*** INPUT DATA Section Begins ***
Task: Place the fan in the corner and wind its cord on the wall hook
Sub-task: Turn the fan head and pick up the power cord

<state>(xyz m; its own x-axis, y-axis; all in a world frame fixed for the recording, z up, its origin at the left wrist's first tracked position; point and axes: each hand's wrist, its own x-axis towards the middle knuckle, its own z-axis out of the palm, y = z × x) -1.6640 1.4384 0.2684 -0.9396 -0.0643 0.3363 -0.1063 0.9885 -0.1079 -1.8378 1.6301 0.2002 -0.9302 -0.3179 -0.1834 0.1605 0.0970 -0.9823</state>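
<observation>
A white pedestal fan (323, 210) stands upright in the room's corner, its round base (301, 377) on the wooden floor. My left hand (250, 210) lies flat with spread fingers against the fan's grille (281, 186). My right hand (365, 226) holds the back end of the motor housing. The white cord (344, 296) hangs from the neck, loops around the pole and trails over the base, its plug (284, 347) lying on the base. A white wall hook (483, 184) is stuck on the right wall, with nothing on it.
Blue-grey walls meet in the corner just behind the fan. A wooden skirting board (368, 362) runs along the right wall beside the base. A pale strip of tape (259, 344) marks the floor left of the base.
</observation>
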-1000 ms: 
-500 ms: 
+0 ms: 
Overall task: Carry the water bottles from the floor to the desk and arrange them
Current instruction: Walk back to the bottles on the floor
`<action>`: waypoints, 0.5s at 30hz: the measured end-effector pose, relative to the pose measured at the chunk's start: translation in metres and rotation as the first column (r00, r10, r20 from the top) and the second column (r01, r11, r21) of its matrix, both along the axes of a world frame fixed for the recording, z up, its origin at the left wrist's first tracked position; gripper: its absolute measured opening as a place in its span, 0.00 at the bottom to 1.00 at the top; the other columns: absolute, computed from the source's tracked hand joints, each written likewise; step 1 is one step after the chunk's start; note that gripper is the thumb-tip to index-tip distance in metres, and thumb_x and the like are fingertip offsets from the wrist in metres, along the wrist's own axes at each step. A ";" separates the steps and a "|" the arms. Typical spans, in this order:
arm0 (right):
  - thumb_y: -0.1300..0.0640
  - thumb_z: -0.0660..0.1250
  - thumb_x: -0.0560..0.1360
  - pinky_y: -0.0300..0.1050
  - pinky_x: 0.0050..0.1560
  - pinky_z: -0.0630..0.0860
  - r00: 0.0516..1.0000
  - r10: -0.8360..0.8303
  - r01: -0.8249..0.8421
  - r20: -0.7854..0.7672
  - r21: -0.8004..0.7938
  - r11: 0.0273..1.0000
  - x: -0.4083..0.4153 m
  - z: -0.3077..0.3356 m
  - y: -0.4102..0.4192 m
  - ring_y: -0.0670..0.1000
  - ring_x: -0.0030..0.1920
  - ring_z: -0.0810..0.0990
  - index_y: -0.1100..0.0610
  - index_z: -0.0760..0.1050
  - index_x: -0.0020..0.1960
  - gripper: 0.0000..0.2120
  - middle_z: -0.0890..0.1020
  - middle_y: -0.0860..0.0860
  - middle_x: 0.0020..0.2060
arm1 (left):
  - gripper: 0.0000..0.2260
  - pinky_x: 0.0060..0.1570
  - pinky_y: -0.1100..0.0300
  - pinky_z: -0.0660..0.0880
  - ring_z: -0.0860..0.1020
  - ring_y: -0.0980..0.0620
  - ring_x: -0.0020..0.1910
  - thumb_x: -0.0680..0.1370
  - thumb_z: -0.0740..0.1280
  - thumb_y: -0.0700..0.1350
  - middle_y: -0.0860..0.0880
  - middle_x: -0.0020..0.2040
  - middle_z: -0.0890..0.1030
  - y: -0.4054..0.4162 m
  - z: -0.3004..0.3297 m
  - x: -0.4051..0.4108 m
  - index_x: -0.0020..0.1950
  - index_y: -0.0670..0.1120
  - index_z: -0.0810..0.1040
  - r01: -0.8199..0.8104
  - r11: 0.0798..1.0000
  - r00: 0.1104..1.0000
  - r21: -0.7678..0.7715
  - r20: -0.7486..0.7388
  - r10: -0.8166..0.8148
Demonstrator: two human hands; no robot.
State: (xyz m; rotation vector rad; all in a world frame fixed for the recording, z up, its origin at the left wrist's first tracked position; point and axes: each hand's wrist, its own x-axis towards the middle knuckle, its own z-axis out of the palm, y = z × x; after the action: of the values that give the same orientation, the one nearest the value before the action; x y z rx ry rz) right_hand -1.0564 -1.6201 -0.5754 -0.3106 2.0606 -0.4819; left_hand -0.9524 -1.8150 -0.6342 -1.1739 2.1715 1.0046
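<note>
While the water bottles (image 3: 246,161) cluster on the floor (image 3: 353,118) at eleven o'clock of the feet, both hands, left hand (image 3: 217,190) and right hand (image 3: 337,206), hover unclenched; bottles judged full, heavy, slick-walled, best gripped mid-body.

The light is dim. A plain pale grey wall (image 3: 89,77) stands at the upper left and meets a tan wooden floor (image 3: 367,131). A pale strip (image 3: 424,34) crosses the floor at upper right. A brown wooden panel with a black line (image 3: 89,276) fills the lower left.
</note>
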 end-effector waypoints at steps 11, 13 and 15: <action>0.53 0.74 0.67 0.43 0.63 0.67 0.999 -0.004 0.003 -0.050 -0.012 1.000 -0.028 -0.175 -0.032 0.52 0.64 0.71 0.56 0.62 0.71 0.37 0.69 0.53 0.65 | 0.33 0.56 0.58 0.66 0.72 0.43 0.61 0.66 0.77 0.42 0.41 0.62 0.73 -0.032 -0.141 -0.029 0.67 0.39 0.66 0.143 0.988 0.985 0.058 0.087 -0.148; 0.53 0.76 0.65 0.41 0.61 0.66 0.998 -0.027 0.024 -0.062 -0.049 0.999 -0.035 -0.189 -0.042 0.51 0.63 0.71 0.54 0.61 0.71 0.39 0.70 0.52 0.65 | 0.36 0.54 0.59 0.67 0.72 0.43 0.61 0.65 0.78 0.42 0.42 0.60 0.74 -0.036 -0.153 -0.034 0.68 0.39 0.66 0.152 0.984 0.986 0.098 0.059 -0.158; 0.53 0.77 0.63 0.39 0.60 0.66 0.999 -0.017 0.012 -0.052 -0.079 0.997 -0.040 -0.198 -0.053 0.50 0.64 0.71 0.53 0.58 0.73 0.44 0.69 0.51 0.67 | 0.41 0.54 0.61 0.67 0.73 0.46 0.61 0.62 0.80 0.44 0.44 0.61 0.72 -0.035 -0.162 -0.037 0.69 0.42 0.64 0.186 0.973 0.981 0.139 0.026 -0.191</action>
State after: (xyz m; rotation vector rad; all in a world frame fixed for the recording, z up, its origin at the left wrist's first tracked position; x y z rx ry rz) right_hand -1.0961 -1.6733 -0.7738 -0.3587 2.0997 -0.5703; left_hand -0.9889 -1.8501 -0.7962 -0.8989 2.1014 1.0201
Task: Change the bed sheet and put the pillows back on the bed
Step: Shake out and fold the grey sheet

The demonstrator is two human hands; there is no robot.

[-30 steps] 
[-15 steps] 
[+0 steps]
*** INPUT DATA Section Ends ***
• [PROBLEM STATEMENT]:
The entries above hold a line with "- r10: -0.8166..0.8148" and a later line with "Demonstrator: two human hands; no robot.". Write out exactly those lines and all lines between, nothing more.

• [ANSWER TO THIS EXERCISE]:
  - r10: -0.8166..0.8148
Demonstrator: two human hands; no robot.

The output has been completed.